A newish place on Lisle street, with a Chinese-Malaysian chef.
Excellent eel with XO sauce -- the texture of the eel is very well controlled, tender but with a pleasant shading of medium dense gelatinous chewiness (I've had a superior example year ago, but that was a chef who had helmed the Beijing Grand Hotel, so perhaps not a fair comparison). The eel pieces are lightly covered in crumbly batter, deep fried, but without a greasy sensation. Then a gloss of spiciness, along with the smoky savoury flavour of XO sauce, perhaps even bits of the the dried scallop flavour among bites; this is refreshingly contrasted with chopped green onions, the richness and the spice cut by the mild sharpness of the green onion. Deft work in the wok.

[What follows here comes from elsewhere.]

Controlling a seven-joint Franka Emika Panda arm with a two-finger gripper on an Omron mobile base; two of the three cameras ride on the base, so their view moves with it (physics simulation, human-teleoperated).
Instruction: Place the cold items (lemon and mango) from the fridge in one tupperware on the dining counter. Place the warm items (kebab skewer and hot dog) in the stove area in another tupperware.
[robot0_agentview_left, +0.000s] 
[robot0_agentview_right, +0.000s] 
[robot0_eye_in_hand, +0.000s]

Also good were stir-fried jie4 lan2/gailan/Chinese broccoli.
Banana deep fried in kataifi shells were pleasant and the textural snaps from the ultracrispy shredded filo shell somewhat novel, compared to more generic batters. Somewhat undersweetened in parts where the powdered sugar did not reach.
Well made competent wan tan ho, but not as hearty as the version at C&R, where the egg is just barely and perfectly cooked by the hot gravy.
The assam stingray looked intriguing, would probably be back to try that.